I am yet to hear the Dolby Atmos mix of the album since I still need to setup the additional 4 speakers (thankfully, my receiver does support Dolby Atmos), but reviews suggest that it is similar to the 5.1 mix - again not showy, but subtle.
Let's also agree that human hearing is limited between 16Hz and 20000Hz (20kHz) even though the vast majority of humans over the age 30 will be hard pressed to hear any frequencies above 16kHz.
CD quality music was set to 16bit/44.1kHz. This is far greater than any cassette or LP sold in the 60's/70's/80's etc could ever attain.
For one thing 44.1 kHz means that your playback medium can reproduce sounds up to 22.05kHz frequency. Well above the human hearing range, say 20kHz for an absolute perfect human.
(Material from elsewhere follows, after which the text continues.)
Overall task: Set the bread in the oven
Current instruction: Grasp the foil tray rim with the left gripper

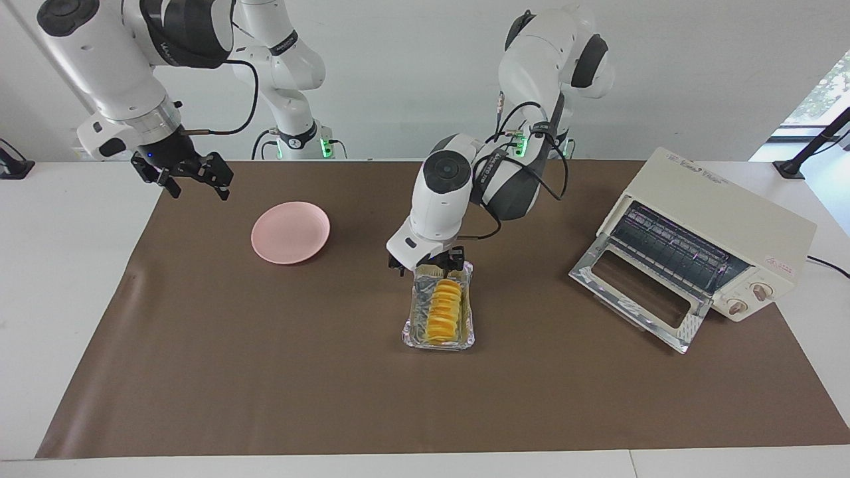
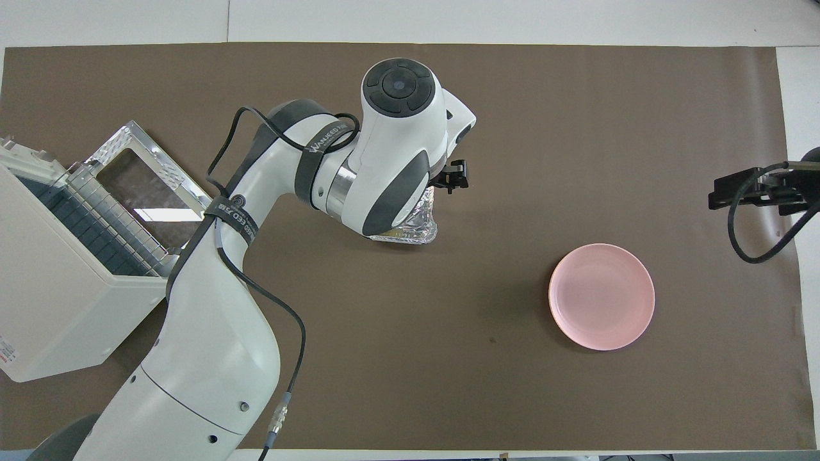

The 16 bit part of the above number translates into 96 db (decibels) of dynamic range, meaning the difference between the quietest part of a track and its loudest part.
This debate about how much better are sampling rates and even more dynamic range (24 bit = 144db) is ridiculous when it comes to music that is targeted for human consumption.
Now if you're doing scientific research and want to reproduce mating calls of crickets, or want to see how bats react to frequencies only they can hear, then yes the 192kHz sampling rate makes sense.